Keynote – Mark Olson, PCAOB
From the Compliance Week Conference Summary:
During remarks at Compliance Week 2007 on Thursday, Public Company Accounting Oversight Board Chairman Mark Olson noted that the board is “working with practitioners to develop tailored implementation guidance for audits of internal controls in smaller companies.” Olson said that guidance will be released later this year, well in advance of the Section 404 compliance deadline for non-accelerated filers, who are slated to comply with the management requirements for fiscal years ending on or after Dec.15, 2007, and the required auditor assessment a year later.
AS5 takes effect for fiscal years ending on or after Nov. 15, 2007. However, once the Securities and Exchange Commission approves the standard (which must still be published for comment by the Commission), earlier adoption will be permitted, Olson said. The Board’s inspection program will also be adjusted to be consistent with the new standard. This has been one of the complaints of the audit firms.
Olson urged audit firms that have already done internal control audits to “take a step back and re-challenge every aspect of their methodology” to ensure that it’s appropriately risk focused, to ensure it takes adequate advantage of the top-down approach, and to ensure that it encourages audit professionals to exercise judgment.
While “the market will bear out how the new standard affects overall audit costs,” Olson said the PCAOB will monitor AS5 implementation carefully to make sure it allows “room for companies and auditors to evolve.”
…the new audit standard is a departure from its predecessor, the highly detailed (and highly criticized) AS2. For instance, AS5 does not require auditors to evaluate or opine on management’s process for assessing the effectiveness of its internal controls over financial reporting.

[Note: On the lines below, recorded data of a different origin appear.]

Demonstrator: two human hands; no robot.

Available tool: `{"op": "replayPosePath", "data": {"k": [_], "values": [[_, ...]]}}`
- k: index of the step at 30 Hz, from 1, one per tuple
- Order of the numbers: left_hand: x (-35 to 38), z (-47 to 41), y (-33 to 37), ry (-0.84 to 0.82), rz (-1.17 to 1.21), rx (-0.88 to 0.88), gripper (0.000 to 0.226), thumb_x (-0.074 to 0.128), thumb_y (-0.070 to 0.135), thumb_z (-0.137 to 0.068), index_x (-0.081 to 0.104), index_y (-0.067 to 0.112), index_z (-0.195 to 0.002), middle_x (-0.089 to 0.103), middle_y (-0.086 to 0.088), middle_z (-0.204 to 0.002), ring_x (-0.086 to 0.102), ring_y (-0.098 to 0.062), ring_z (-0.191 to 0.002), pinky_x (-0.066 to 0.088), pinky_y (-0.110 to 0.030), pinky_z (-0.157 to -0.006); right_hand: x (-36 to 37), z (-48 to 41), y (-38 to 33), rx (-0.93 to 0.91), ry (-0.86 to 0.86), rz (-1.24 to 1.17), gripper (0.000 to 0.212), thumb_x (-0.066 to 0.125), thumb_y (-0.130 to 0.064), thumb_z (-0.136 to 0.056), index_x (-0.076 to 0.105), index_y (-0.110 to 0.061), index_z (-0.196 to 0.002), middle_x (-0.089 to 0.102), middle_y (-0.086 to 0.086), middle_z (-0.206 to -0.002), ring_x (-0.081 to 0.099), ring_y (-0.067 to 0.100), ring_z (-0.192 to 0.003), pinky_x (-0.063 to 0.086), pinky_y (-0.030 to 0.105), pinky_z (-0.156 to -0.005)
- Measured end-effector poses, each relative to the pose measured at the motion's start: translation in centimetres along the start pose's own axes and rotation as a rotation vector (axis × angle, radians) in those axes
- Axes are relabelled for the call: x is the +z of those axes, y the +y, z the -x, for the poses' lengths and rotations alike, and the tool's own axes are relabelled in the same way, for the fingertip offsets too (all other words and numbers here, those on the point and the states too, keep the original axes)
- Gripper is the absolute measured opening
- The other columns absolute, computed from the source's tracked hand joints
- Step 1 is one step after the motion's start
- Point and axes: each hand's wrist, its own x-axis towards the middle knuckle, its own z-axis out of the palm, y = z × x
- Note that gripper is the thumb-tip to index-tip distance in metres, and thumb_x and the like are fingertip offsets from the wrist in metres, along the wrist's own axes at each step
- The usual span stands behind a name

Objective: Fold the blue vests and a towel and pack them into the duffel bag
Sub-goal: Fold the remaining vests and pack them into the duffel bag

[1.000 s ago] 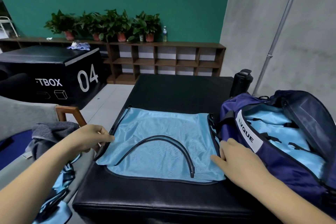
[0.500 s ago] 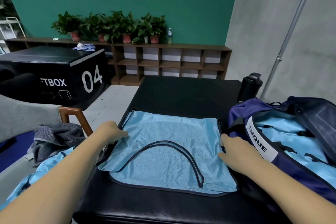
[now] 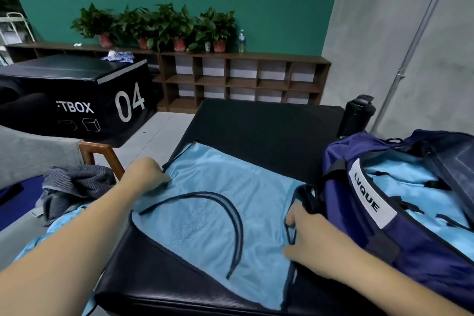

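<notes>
Pinching the blue vest [image 3: 218,213] at its far left corner with the left hand [image 3: 147,177], fingers curled. Gripping its right edge trim with the right hand [image 3: 315,241]. Spread flat on the desk [image 3: 269,131] between both hands. Just right of the right hand, open duffel bag [image 3: 415,246]; left of the left hand, crumpled grey towel [image 3: 74,187].

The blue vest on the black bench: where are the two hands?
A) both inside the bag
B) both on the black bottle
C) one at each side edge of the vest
C: the left hand grips the blue vest at its left edge, and the right hand pinches its right edge, next to the duffel bag.
</notes>
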Motion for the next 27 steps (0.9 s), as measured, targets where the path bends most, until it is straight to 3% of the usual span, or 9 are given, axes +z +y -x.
{"op": "replayPosePath", "data": {"k": [4,6,8,11,14,19,23,25,27], "values": [[1.3,-0.6,0.8,0.185,0.001,0.071,0.01,0.075,0.029,-0.09,0.07,0.02,-0.092,0.07,-0.002,-0.098,0.062,-0.025,-0.088,0.047,-0.035,-0.067,0.4,2.2,-1.7,-0.116,-0.087,-0.176,0.026,0.071,-0.049,-0.088,0.053,-0.032,-0.097,0.076,-0.006,-0.075,0.06,0.009,-0.051,0.05,0.027,-0.053],[1.9,-1.1,1.0,0.252,0.033,0.086,0.022,0.077,0.028,-0.088,0.064,0.023,-0.106,0.06,-0.002,-0.11,0.06,-0.027,-0.095,0.049,-0.039,-0.078,-0.4,1.3,-0.5,-0.22,0.143,-0.068,0.02,0.066,-0.048,-0.09,0.057,-0.031,-0.091,0.072,-0.014,-0.079,0.064,0.007,-0.071,0.057,0.034,-0.069],[1.9,-1.2,1.6,0.288,0.059,0.125,0.033,0.077,0.026,-0.088,0.059,0.023,-0.116,0.057,-0.003,-0.114,0.061,-0.03,-0.1,0.053,-0.046,-0.087,-1.4,-0.2,1.4,-0.341,0.301,0.12,0.012,0.061,-0.037,-0.091,0.057,-0.039,-0.102,0.063,-0.019,-0.094,0.055,0.003,-0.093,0.052,0.034,-0.086],[1.3,-0.1,3.2,0.295,0.042,0.256,0.026,0.073,0.023,-0.091,0.059,0.023,-0.113,0.057,-0.002,-0.108,0.06,-0.03,-0.099,0.053,-0.044,-0.084,-2.3,-2.2,4.1,-0.417,0.201,0.271,0.058,0.058,-0.018,-0.086,0.051,-0.042,-0.138,0.042,-0.024,-0.138,0.04,0.004,-0.129,0.032,0.026,-0.11],[1.4,1.8,5.2,0.188,0.038,0.376,0.019,0.072,0.027,-0.094,0.062,0.025,-0.109,0.058,0.001,-0.107,0.06,-0.026,-0.096,0.053,-0.043,-0.085,-2.2,-3.3,5.4,-0.453,0.136,0.243,0.082,0.054,-0.008,-0.081,0.041,-0.042,-0.155,0.023,-0.021,-0.164,0.018,0.003,-0.153,0.011,0.02,-0.118],[3.2,5.1,6.3,-0.097,-0.014,0.45,0.024,0.074,0.04,-0.096,0.064,0.034,-0.117,0.055,0.006,-0.114,0.06,-0.018,-0.1,0.054,-0.038,-0.088,-2.3,-3.7,5.1,-0.49,0.126,0.192,0.082,0.065,-0.013,-0.083,0.036,-0.043,-0.153,0.038,-0.025,-0.144,0.04,-0.003,-0.124,0.026,0.02,-0.105],[3.6,5.8,5.9,-0.134,-0.052,0.455,0.031,0.074,0.045,-0.096,0.063,0.037,-0.124,0.052,0.006,-0.121,0.059,-0.018,-0.111,0.055,-0.043,-0.098,-1.9,-3.7,5.0,-0.476,0.129,0.195,0.095,0.072,-0.02,-0.084,0.02,-0.044,-0.158,0.03,-0.026,-0.152,0.041,0.0,-0.113,0.031,0.022,-0.106],[3.5,5.8,5.7,-0.142,-0.038,0.464,0.032,0.074,0.045,-0.096,0.063,0.037,-0.125,0.052,0.006,-0.122,0.058,-0.017,-0.114,0.054,-0.043,-0.1,-1.7,-3.6,5.0,-0.46,0.083,0.179,0.101,0.069,-0.02,-0.083,0.012,-0.052,-0.16,0.039,-0.024,-0.152,0.043,0.006,-0.116,0.034,0.025,-0.109],[3.3,5.7,5.6,-0.156,-0.025,0.474,0.032,0.074,0.044,-0.097,0.063,0.037,-0.126,0.052,0.007,-0.123,0.058,-0.016,-0.114,0.053,-0.04,-0.1,-1.5,-3.6,5.0,-0.447,0.052,0.178,0.101,0.065,-0.014,-0.083,0.014,-0.054,-0.16,0.045,-0.026,-0.143,0.038,0.003,-0.112,0.032,0.018,-0.105]]}}
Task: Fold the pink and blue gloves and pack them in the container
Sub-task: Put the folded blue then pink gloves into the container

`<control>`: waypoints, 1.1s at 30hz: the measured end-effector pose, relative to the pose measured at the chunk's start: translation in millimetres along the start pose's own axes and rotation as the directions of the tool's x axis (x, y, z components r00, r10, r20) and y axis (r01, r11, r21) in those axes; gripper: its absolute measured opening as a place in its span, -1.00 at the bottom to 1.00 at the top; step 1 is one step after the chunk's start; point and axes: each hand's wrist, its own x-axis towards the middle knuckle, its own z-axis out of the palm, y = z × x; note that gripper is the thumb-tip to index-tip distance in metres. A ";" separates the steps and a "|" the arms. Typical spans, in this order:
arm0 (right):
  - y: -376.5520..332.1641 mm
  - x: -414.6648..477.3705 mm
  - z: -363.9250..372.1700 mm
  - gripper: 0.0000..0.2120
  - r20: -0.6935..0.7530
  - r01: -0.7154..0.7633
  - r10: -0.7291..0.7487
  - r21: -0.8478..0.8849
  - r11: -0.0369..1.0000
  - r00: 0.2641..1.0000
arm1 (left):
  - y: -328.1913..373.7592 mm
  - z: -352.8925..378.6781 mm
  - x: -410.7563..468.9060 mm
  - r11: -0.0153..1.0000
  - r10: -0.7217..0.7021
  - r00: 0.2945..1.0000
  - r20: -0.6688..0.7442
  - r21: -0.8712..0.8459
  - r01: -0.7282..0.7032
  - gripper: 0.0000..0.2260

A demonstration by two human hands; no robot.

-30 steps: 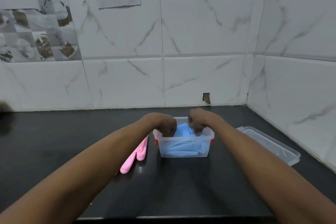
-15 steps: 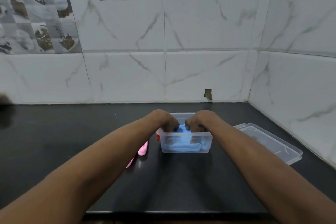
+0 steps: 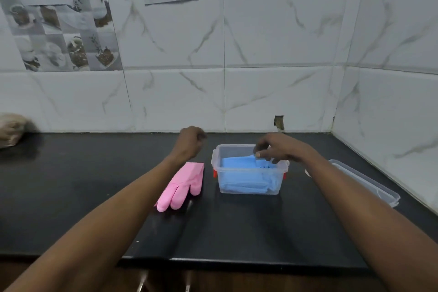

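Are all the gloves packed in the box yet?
About halfway. Done: the blue gloves lie folded inside the container. In hand: the right hand pinches their top edge, apparently tucking them in; the left hand hovers curled and empty by the pink gloves. Left: the pink gloves lie flat, unfolded, on the counter beside the container, so they need folding and packing. The lid lies off to the right.

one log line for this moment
blue gloves in container; pink gloves on counter, unfolded; left hand curled, empty; right hand pinches blue gloves; lid off
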 end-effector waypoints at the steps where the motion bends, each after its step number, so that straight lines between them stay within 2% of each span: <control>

AS5 also includes an added emphasis on fraud risk and anti-fraud controls that Olson said “should make it clear to auditors the importance of assessing fraud risk throughout the audit process.”
The more top-down, risk-focused approach has “eliminated the need to look at many lower-level risk exposures,” Olson said. “For multinational companies, that’s had a huge impact.”
Separately, he noted that the increased use of fair value accounting by issuers poses challenges for auditors and the PCAOB. I will write separately about this topic later…
My question to Mark Olson:
The PCAOB is a regulator of the audit firms themselves, not just the audit process. Is there any hope that we’ll see more information about the firms’ business and operations quality and maybe voluntary disclosure of the private report segment of the firm inspection reports?
His answer: The PCAOB will continue to add more information and commentary to the public report, when possible. However, the PCAOB sees itself as regulators of the audit firms with regard to audit quality, and so any additional disclosure will come only as it relates to audit quality. Olson did note that the detailed findings related to quality assurance which are now in the private report must be responded to adequately and satisfactorily by a firm within a year after the report is issued. If the PCAOB is not satisfied with progress towards improving quality, the findings will be made public. He feels this is a big incentive for the firms to fix issues identified in a timely and satisfactory manner or risk this public disclosure of their problems.
There have been very few instances, so far where private parts of the report have been made public due to inadequate response by an audit firm to PCAOB findings. I have written already about this issue here. I think Olson’s comments tell me that the PCAOB, and perhaps the SEC, are still loathe to pass judgement, especially publicly, on how the audit firms are managing their business and their business model. The firms discourage this type of criticism, given their disdain for anyone questioning their expertise. The regulators are walking a fine line between being responsive to investors and responsive to the firms and the business executive community. I think we know which constituencies still have the upper hand…
Someone else asked if the PCAOB/SEC is considering enforcement actions and penalties for the audit firms for overauditing as well as underauditing. Although many in the audience chuckled, given that it was an audience which is largely industry executives versus audit firm professionals, Olson took the question very seriously. He said that there could be enforcement or penalties for such a fault, but it would probably comes as a result of misapplication or non-application of a standard, rather than any other qualitative judgement on whether work was efficient or necessary.